◆ **Assignment**
Could you transcribe all of the data exactly and skip any pictures?

◆ **Dataset extract**
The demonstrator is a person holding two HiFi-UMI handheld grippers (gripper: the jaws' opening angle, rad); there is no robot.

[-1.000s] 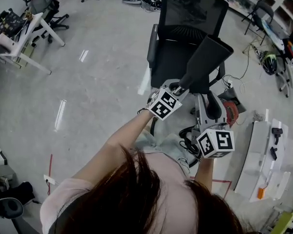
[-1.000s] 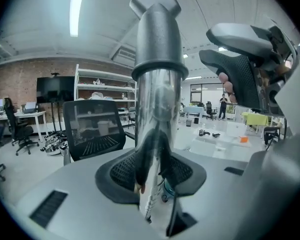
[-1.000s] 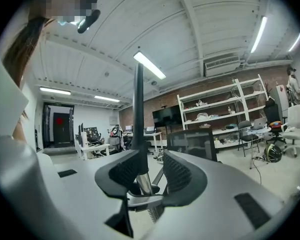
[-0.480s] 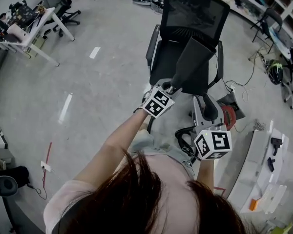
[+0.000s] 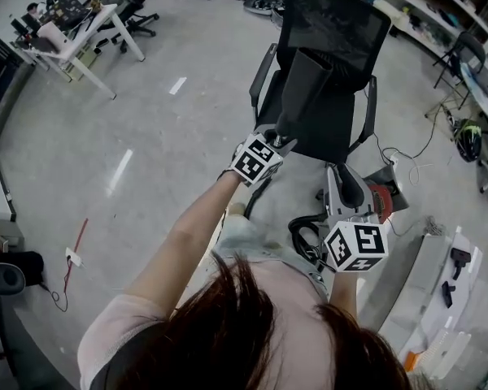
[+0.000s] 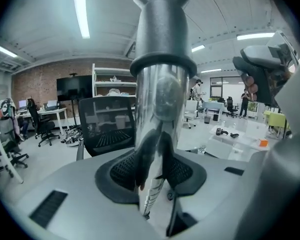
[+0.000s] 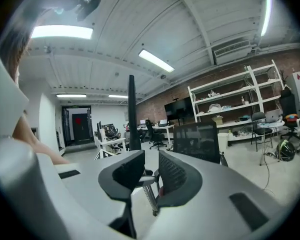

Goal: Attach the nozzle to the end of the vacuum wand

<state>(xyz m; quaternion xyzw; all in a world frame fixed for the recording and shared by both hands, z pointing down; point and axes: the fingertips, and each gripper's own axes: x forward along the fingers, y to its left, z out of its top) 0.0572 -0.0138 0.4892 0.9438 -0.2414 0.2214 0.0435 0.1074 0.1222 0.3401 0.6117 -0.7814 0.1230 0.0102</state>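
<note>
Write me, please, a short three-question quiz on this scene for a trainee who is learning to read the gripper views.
1. Which thing is the left gripper shut on? A the nozzle; B a cable; C a helmet.
2. True or false: the office chair lies tipped over on its side.
3. What stands between the jaws of the right gripper?
Key: 1 A. 2 False: it stands upright on its base. 3 Nothing: those jaws have just been closing, but they are apart with only a bare gap between them.
</note>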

◆ **Response**
The demonstrator is a person holding two HiFi-UMI handheld grippers (gripper: the jaws' opening angle, rad); there is no robot.

[-1.000s] 
[-1.000s] 
[-1.000s] 
[-0.480s] 
[+0.000s] 
[+0.000s] 
[+0.000s] 

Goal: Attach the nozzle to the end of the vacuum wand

<state>(xyz m; quaternion xyzw; all in a world frame fixed for the recording and shared by both hands, z pointing down; point and axes: the fingertips, and each gripper's own axes: x forward along the fingers, y to its left, z out of its top) 0.0572 -0.0138 0.4892 0.9438 -0.2414 0.2214 0.0435 0.1074 0.1222 0.3401 0.6117 -0.7814 0.1230 0.0102</state>
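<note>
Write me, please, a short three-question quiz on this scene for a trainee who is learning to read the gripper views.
1. Which thing is the left gripper shut on? A the nozzle; B a cable; C a helmet.
2. True or false: the office chair lies tipped over on its side.
3. What stands between the jaws of the right gripper?
Key: 1 A. 2 False: it stands upright on its base. 3 Nothing: those jaws have just been closing, but they are apart with only a bare gap between them.
</note>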

There is nothing else to this exercise.